Toronto's new land transfer tax isn't quite the solution to the city's budget crisis it was touted to be when Mayor David Miller finally pushed the controversial measure past city council last fall. The city had projected it would collect about $155 million in 2008, already considerably less than the $300 million per year mentioned in the original pitch. But the first five months of the tax actually brought in only $54.8 million.

Since then, the credit crunch, stock market gyrations, recession fears and possible budget deficits in the federal and provincial governments have taken a toll on consumer confidence – and on real estate values.

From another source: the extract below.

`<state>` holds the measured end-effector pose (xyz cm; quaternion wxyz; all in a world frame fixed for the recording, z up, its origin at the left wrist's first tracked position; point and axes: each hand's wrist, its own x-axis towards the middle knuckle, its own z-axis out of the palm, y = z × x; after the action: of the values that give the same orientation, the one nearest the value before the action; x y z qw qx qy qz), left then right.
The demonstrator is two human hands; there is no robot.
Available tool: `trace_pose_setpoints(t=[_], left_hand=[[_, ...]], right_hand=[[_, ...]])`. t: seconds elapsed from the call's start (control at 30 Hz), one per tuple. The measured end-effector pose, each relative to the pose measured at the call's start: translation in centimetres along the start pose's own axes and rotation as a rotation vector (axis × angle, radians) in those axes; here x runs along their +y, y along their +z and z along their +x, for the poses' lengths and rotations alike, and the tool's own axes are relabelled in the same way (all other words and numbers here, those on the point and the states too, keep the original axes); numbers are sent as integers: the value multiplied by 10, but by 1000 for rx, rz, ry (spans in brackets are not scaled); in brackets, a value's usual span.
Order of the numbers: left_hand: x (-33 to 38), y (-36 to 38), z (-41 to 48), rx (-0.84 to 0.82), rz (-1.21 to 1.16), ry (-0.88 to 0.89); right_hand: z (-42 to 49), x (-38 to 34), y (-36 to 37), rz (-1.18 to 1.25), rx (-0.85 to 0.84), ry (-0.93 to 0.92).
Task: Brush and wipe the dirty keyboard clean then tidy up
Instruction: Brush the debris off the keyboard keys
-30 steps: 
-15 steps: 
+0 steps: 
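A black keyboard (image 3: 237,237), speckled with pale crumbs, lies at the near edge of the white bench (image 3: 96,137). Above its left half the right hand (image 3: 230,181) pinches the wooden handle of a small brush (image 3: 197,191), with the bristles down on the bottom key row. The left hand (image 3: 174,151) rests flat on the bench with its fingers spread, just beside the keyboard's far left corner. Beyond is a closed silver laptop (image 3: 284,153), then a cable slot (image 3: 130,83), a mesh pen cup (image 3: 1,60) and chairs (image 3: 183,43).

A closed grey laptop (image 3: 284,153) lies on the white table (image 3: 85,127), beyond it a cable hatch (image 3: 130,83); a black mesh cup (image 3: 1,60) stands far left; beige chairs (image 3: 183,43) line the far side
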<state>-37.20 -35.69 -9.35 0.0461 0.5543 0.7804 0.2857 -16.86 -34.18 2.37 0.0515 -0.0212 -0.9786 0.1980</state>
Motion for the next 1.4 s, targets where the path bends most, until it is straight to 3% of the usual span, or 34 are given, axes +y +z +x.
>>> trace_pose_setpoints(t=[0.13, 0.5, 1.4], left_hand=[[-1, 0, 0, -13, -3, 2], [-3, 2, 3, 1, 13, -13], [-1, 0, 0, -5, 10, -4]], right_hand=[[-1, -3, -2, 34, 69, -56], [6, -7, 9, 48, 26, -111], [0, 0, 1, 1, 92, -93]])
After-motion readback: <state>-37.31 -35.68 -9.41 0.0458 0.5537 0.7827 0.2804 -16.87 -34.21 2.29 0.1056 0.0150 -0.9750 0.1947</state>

The official line is that the tax is still on-target for this year, avoiding a huge hole in the budget. But that would require collecting $100 million in just six months, which would seem impossible given the declining market and the fact the typical top sales months are already past.

And so far, no one at city hall is offering projections for next year.

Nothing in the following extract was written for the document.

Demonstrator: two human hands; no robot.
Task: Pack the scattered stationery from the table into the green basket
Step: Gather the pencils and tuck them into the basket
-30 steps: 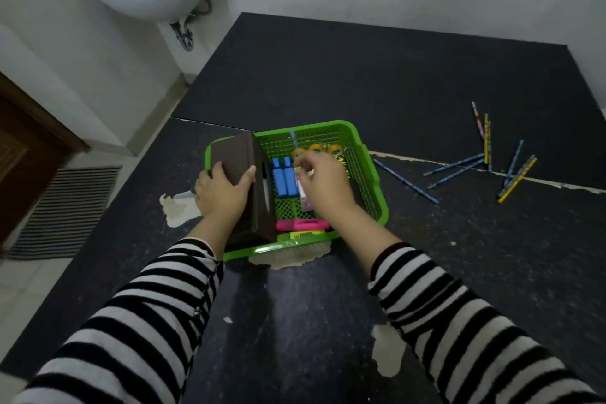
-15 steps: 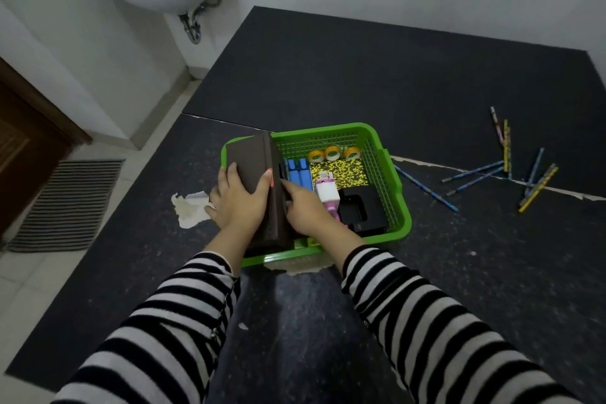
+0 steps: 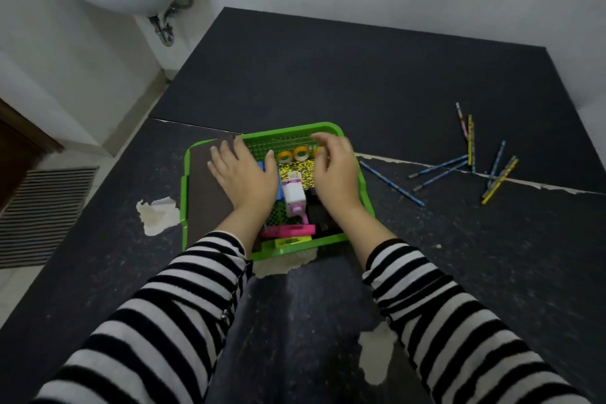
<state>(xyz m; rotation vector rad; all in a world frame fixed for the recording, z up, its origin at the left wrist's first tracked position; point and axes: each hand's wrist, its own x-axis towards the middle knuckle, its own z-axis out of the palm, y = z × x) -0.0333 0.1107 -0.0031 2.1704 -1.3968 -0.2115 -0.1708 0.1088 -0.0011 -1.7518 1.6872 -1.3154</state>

Miller and allies got the transfer tax passed last year after an acrimonious, months-long debate on the grounds it would save taxpayers from a punishing tax hike. They succeeded only after a summer of budget-slashing, followed by compromise.

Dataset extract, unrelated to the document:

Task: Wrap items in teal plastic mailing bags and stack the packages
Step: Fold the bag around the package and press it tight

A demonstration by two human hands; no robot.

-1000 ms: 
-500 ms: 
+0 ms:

The tax was originally supposed to mirror the provincial land transfer tax, with rates that would generate $300 million annually. But to ensure council approval last October, the rates were lowered. For example, on a $400,000 home, the provincial tax is $4,475; the city tax only $3,725. Also, first-time buyers qualify for a rebate up to $3,725.

Councillors complain they've been kept in the dark about the tax revenue figures.

Councillor Michael Thompson has asked Miller in writing for details of contingency plans should the land transfer tax fall short, and whether service cuts may be needed to balance the 2009 operating budget. He hopes for an answer by next week's council meeting. "Specifically as it relates to the land transfer tax, I don't think we've been kept up to date on it," Thompson said.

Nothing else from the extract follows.